Rhye – Woman

December is not here (yet), but I’m calling it already: Rhye’s Woman is my  favorite album of 2013. Calm, minimalist soul-infused lounge music? It’s either I’m getting old or the current trend of music is going in a good way. (It’s also my favorite because of this rare occasion where both Dinda and I can enjoy the same album.)

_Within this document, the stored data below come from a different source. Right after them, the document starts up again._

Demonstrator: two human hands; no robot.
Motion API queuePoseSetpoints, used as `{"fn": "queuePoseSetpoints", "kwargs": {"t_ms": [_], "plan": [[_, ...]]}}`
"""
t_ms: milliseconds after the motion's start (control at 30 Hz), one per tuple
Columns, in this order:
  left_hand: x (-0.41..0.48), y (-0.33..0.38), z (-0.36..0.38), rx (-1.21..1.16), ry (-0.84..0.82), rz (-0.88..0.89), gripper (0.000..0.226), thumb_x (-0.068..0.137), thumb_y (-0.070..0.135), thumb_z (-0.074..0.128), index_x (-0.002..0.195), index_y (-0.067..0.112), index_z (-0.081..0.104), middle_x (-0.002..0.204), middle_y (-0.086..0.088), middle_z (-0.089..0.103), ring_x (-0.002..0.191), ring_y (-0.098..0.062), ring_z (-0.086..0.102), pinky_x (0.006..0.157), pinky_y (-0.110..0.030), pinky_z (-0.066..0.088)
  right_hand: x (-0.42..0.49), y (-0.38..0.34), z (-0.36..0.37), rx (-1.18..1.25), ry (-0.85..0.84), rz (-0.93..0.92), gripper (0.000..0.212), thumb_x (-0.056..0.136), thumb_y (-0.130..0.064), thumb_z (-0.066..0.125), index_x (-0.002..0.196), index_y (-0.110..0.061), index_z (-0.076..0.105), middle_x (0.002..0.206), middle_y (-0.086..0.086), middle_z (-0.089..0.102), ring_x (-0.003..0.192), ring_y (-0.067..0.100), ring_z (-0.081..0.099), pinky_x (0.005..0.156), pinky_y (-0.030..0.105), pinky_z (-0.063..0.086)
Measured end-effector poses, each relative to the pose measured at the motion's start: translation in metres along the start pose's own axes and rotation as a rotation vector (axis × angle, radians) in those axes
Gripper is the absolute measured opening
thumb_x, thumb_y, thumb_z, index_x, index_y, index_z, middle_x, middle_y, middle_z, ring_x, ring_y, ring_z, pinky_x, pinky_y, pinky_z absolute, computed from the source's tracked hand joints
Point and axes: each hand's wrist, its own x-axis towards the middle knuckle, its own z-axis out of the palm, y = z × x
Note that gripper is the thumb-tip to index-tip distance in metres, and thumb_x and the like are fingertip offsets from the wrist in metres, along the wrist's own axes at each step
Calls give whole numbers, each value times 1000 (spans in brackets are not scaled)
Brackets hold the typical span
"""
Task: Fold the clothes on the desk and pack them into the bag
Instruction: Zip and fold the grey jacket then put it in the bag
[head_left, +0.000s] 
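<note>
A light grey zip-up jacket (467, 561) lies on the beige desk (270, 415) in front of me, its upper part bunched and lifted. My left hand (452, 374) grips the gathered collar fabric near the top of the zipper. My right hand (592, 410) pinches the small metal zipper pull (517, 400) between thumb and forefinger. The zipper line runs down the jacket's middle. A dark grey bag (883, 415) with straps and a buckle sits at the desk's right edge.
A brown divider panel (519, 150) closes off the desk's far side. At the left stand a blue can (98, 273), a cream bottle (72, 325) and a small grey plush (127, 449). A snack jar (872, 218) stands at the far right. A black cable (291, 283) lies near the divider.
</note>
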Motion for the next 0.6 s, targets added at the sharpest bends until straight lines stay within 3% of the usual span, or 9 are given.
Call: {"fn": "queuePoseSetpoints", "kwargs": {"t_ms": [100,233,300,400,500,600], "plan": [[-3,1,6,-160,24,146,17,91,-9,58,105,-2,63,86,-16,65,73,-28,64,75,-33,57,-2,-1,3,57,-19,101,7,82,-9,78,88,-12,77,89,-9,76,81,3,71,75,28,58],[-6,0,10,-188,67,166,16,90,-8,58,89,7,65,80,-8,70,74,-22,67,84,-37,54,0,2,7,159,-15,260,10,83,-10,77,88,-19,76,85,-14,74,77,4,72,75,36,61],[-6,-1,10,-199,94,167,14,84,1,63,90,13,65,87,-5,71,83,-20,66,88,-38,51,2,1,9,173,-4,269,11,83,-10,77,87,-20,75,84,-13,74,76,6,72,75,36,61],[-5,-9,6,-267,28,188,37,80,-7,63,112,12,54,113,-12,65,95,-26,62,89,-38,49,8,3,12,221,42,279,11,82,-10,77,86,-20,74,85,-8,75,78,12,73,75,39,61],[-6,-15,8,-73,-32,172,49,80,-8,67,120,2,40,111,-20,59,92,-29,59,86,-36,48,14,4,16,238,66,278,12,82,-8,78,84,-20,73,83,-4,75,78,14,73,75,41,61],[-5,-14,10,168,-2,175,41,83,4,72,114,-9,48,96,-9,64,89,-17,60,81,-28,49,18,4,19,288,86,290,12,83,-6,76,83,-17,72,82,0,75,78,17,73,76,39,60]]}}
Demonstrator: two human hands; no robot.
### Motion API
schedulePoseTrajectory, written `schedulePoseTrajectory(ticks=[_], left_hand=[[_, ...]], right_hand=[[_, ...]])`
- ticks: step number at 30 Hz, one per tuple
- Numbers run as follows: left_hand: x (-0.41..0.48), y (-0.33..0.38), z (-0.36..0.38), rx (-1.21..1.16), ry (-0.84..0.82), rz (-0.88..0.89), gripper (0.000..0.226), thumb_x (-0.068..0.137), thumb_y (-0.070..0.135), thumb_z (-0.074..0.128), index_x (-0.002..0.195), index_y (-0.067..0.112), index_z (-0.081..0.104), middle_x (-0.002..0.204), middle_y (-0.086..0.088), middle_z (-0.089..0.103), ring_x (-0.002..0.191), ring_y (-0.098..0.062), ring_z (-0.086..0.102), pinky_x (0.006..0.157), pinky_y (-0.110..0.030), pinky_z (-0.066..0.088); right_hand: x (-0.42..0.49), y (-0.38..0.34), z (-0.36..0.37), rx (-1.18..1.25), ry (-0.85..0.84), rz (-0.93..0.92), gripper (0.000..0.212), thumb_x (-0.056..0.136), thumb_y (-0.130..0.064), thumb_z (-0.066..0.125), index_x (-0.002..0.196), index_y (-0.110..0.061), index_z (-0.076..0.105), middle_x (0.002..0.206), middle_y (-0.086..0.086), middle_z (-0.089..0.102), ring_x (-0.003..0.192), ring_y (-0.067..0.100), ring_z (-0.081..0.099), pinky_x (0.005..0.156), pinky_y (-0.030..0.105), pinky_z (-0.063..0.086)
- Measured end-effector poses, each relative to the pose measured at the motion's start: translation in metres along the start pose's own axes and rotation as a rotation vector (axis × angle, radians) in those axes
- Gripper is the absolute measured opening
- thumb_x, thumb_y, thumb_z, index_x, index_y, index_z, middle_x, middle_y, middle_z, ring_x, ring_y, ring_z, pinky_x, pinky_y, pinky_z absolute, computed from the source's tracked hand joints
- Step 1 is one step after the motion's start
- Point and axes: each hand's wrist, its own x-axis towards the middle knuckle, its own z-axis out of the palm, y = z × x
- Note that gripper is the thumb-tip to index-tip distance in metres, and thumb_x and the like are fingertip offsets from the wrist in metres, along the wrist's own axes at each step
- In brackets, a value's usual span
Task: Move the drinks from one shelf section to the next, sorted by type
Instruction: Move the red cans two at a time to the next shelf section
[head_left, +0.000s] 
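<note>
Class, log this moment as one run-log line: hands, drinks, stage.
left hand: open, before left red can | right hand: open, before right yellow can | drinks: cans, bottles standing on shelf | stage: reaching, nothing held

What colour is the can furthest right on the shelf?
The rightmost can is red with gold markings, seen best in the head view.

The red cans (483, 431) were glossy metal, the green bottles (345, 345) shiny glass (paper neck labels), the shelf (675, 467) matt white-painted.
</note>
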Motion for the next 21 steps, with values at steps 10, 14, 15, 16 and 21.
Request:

Delving through the drapes of concise bassline, androgynous vocal, and the occasional strings, it’s hard to believe that Woman is the duo’s debut album. It’s also quite difficult to grasp that there are only two of them. Toronto-based Mike Milosh collaborated with Robin Hannibal a few years back for Hannibal’s main outfit, Quadron, but only after both coincidentally relocated to LA did they started the formerly mystery project only known as Rhye. They released Woman back in March, and the result is something that will probably make Sade rolls quite happily in her grave — wait, she’s still alive, so there’s that.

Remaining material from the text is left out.